● TASK DESCRIPTION
All that should be output is the block of lines below from the line with "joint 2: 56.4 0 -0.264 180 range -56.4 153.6" to the line with "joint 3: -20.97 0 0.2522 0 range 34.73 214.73", both included, exactly as written.

● RAW DATA
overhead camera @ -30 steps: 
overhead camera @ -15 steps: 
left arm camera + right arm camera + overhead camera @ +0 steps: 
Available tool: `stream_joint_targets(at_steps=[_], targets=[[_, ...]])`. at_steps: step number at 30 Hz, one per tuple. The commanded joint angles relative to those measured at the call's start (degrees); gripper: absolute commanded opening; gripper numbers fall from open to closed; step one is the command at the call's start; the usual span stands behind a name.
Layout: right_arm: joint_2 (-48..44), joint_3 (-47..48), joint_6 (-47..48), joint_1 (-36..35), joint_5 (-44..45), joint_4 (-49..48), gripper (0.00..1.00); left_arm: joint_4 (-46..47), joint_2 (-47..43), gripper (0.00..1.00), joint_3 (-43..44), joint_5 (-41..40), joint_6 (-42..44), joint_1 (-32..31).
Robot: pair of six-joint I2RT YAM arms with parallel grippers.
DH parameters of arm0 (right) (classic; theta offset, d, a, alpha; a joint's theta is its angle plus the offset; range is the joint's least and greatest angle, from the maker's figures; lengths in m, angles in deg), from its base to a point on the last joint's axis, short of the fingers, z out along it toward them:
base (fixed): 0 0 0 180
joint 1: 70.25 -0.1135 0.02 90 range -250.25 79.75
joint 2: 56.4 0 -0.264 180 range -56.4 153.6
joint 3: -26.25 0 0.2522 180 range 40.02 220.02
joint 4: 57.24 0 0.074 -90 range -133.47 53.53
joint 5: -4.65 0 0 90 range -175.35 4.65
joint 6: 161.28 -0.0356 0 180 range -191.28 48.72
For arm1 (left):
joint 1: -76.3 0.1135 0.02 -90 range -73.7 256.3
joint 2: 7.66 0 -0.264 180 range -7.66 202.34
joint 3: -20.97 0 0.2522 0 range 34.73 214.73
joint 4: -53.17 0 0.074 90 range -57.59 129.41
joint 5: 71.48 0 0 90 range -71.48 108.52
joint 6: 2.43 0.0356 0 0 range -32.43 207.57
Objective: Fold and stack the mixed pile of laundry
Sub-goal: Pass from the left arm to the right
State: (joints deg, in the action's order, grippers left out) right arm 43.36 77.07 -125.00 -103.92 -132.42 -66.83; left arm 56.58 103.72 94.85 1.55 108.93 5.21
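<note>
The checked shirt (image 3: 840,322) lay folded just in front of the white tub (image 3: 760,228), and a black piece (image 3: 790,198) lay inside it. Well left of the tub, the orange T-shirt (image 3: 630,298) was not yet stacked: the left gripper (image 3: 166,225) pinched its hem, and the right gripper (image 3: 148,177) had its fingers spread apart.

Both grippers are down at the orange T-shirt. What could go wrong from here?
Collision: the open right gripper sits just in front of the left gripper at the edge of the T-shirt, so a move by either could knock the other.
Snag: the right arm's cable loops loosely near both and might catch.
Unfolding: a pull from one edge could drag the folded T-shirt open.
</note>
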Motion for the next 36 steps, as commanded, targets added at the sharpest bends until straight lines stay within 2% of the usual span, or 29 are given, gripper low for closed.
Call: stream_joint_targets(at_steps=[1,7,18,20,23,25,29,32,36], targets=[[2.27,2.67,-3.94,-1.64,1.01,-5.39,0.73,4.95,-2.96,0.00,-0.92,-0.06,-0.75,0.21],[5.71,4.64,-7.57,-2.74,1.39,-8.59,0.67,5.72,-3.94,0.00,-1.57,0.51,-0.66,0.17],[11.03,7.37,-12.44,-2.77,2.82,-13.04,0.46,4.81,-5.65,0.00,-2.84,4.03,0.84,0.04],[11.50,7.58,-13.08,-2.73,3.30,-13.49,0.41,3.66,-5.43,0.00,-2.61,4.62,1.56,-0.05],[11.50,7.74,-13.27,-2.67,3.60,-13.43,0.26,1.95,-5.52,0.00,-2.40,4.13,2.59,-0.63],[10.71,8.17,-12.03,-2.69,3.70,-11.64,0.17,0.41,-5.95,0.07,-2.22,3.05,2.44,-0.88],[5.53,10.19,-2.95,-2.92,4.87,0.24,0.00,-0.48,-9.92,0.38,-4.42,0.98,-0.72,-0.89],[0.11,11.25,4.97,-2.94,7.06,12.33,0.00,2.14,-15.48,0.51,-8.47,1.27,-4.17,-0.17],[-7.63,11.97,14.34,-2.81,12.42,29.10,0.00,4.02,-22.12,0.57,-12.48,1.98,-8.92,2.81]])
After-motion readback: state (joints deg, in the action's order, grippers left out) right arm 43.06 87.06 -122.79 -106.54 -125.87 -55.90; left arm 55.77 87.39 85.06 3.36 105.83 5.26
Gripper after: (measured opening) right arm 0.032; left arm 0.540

● FINISHED EXERCISE
joint 2: 56.4 0 -0.264 180 range -56.4 153.6
joint 3: -26.25 0 0.2522 180 range 40.02 220.02
joint 4: 57.24 0 0.074 -90 range -133.47 53.53
joint 5: -4.65 0 0 90 range -175.35 4.65
joint 6: 161.28 -0.0356 0 180 range -191.28 48.72
For arm1 (left):
joint 1: -76.3 0.1135 0.02 -90 range -73.7 256.3
joint 2: 7.66 0 -0.264 180 range -7.66 202.34
joint 3: -20.97 0 0.2522 0 range 34.73 214.73

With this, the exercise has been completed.